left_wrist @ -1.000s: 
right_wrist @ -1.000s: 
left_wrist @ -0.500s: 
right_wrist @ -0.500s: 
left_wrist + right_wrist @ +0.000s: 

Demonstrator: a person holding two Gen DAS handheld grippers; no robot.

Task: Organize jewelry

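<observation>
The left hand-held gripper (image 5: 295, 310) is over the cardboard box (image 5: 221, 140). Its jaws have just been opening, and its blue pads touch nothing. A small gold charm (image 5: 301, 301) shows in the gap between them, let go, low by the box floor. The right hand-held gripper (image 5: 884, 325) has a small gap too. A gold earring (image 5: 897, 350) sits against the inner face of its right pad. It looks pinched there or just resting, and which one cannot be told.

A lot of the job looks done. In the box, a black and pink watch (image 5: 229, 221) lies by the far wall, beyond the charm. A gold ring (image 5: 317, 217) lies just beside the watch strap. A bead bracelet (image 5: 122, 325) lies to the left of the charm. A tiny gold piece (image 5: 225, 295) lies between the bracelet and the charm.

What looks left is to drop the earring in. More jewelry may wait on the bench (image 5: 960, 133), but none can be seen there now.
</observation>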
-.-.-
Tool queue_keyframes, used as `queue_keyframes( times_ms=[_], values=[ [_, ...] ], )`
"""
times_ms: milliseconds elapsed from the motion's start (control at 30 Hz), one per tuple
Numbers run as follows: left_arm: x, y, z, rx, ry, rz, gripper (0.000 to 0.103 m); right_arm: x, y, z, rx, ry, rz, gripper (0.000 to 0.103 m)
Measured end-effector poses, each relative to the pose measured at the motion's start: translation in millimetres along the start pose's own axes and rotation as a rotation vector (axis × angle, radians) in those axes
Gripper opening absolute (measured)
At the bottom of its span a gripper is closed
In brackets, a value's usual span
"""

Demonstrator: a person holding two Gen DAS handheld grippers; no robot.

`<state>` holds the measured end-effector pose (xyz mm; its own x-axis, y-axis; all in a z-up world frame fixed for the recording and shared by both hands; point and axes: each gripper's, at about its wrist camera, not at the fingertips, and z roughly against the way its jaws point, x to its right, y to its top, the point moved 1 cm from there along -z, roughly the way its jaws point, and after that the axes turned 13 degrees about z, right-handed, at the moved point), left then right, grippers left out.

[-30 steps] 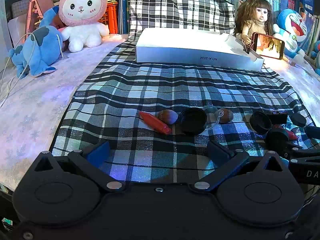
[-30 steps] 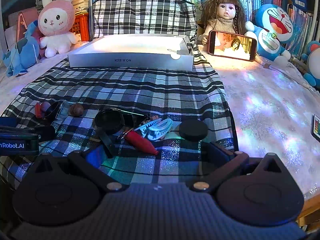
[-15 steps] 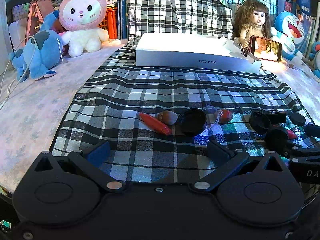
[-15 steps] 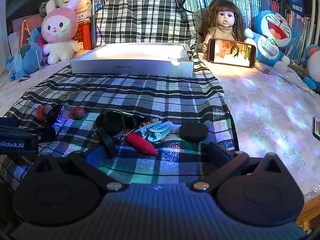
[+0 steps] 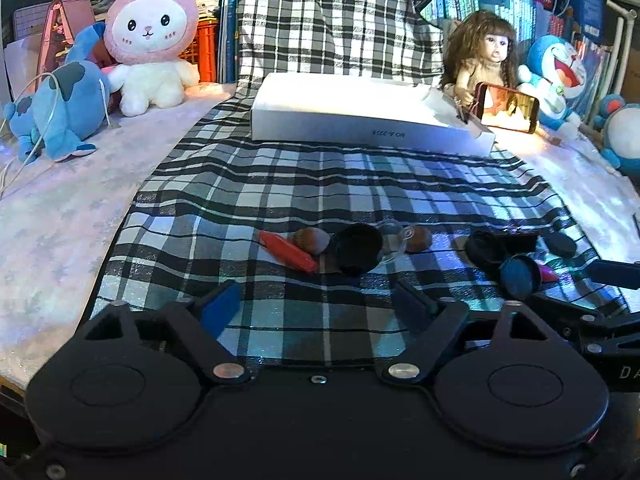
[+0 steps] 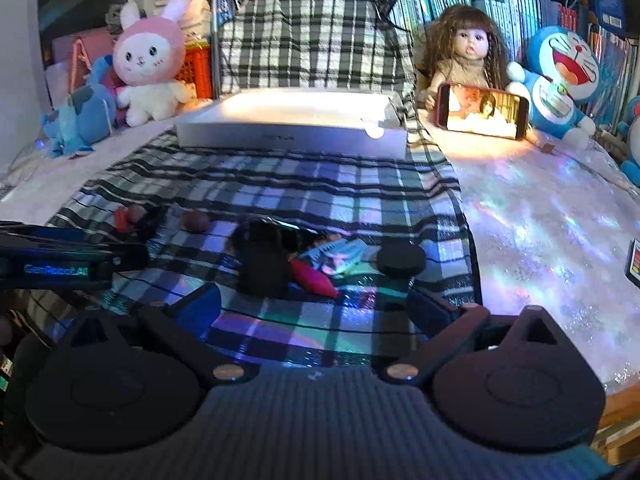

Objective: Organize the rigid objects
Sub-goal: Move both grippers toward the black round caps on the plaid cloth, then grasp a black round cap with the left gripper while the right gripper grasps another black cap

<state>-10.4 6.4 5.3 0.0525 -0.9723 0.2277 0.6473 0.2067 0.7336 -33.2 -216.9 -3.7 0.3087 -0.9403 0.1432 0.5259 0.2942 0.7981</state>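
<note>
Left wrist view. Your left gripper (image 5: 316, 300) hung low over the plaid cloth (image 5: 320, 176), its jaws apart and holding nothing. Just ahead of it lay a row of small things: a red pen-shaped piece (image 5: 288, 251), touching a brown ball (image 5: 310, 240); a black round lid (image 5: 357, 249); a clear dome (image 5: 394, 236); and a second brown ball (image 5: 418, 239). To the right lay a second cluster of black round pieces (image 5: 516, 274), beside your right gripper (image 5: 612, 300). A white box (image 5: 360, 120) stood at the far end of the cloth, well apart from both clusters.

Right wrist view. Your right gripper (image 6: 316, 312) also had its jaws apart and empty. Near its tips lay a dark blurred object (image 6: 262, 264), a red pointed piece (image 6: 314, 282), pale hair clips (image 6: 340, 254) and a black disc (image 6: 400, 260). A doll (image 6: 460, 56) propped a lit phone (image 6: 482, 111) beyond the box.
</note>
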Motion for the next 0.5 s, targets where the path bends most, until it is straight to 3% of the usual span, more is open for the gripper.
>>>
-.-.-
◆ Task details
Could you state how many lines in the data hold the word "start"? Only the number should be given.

◆ Solution for this task
2